◆ What is being asked ◆
Every line below that includes the word "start" needs to be copied.

◆ Collected material ◆
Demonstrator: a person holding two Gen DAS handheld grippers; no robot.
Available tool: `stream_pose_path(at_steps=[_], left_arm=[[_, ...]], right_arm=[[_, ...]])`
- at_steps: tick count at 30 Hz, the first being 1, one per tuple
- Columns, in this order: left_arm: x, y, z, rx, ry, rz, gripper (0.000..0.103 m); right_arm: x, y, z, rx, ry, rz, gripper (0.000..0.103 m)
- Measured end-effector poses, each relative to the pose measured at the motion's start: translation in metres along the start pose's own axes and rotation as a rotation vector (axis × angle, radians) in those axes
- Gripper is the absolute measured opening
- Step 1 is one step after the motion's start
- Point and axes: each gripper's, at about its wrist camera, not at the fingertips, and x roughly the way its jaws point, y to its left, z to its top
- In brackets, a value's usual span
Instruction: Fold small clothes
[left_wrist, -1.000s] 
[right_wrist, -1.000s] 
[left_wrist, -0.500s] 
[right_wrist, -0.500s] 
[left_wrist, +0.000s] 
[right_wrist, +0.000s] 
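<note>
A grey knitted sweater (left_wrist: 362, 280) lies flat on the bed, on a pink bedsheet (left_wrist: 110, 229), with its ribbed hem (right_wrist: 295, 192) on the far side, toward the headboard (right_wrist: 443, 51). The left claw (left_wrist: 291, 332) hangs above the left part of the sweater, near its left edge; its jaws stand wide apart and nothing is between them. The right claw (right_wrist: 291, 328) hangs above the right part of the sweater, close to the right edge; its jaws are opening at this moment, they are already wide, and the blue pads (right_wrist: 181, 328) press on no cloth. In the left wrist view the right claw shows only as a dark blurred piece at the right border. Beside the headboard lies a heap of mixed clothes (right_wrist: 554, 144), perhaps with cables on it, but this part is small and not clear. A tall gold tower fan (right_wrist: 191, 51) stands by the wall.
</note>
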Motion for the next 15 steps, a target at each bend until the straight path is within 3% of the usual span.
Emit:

◆ Result ◆
- Measured end-effector poses, each relative to the pose measured at the motion's start: translation in metres along the start pose's own axes and rotation as a rotation vector (axis × angle, radians) in those axes
- Step 1 is one step after the motion's start

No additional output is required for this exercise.